Разное отношение к телесности сквозит уже в сочинениях западных и восточных отцов церкви. Августин допускал что, оставаясь в раю, "люди пользовались бы детородными членами для рождения детей" и "могли выполнять обязанности деторождения без постыдного желания" (О граде Божием, ХIV: 24, 26). Иначе зачем Бог создал половые органы? Напротив, один из отцов восточной церкви патриарх Константинопольский Иоанн Златоуст (347–407) комментирует стих "Адам познал Еву, жену свою" (Бытие, 4, 1) в том смысле, что это произошло уже после грехопадения и изгнания из рая. "Ибо до падения они подражали ангельской жизни, и не было речи о плотском сожительстве". В том же духе, делающем гениталии совершенно излишними, высказывались Максим Исповедник (580–662) и Григорий Нисский (335–394).
Это отражается и на иконописных образах.

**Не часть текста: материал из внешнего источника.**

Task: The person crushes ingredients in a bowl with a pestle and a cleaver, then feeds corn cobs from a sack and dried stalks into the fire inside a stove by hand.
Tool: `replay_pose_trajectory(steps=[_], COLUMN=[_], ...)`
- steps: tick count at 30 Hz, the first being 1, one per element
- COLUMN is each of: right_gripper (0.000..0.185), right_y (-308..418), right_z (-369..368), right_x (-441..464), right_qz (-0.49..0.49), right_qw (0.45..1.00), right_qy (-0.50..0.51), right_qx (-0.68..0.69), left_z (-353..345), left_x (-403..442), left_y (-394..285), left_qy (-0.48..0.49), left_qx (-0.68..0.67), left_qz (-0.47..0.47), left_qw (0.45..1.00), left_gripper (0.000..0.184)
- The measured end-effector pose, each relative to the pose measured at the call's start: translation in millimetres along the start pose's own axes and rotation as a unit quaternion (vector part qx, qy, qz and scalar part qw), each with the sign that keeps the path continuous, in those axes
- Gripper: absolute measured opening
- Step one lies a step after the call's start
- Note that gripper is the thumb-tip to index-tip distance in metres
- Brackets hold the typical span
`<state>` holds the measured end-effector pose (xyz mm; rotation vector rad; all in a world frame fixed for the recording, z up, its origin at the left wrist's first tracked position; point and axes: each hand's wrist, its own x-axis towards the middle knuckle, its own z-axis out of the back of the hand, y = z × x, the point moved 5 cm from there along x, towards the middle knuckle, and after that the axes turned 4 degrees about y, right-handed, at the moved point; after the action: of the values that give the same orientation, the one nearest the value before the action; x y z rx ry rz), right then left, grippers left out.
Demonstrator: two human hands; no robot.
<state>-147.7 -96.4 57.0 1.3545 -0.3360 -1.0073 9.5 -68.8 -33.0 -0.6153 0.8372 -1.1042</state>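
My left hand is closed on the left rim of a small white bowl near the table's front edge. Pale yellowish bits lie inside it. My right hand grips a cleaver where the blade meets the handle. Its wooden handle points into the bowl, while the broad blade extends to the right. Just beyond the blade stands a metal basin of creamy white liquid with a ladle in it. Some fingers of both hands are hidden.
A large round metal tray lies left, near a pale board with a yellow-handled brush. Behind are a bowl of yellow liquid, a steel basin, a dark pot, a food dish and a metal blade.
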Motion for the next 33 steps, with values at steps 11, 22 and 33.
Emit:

Православная иконопись гораздо строже и аскетичнее западного религиозного искусства. В отдельных храмах XVII в. (церковь Святой Троицы в Никитниках, церковь Вознесения в Тутаеве и др.) сохранились фрески, достаточно живо изображающие полуобнаженное женское тело в таких сюжетах как "Купание Вирсавии", "Сусанна и старцы", "Крещение Иисуса", но это шло вразрез с византийским каноном и было исключением из правил.
На древнерусских иконах тело, как правило, полностью закрыто. Нет ни кормящих мадонн, ни пухлых голеньких младенцев, ни кокетливых Адамов и Ев, ни соблазнительно распластанных мучеников. Младенец Иисус обычно изображается в длинном платье до пят. На иконах XVI–XVII вв., изображающих Крещение Господне, Христос иногда представлен нагим, но тело его остается аскетическим и лишенным гениталий, либо они прикрыты (например, согнутой ногой). Чресла Распятого Христа также всегда прикрыты, причем не полупрозрачным шарфиком, как на некоторых европейских полотнах, а солидной плотной повязкой или покрывалом. У святых открыты только ступни, самое большее — щиколотки и икры. Полунагими, одетыми в лохмотья или звериную шкуру, изображались только юродивые, нагота которых символизировала не столько чистоту и святость, сколько вызов земной роскоши и миропорядку.
В позднейшей религиозной живописи табуирование наготы было несколько ослаблено, однако она все равно встречается редко, даже если сюжет ее в принципе допускал.
На картинах О. А. Кипренского "Богоматерь с младенцем" (1806–1809), Ф.А. Бруни "Богоматерь с младенцем" (1820-е годы) и А.Е. Егорова "Отдых на пути в Египет" (до 1827 г.) Иисус выглядит обычным пухлым младенцем, но это не тот кокетливый мальчик, который улыбается с картин эпохи Возрождения.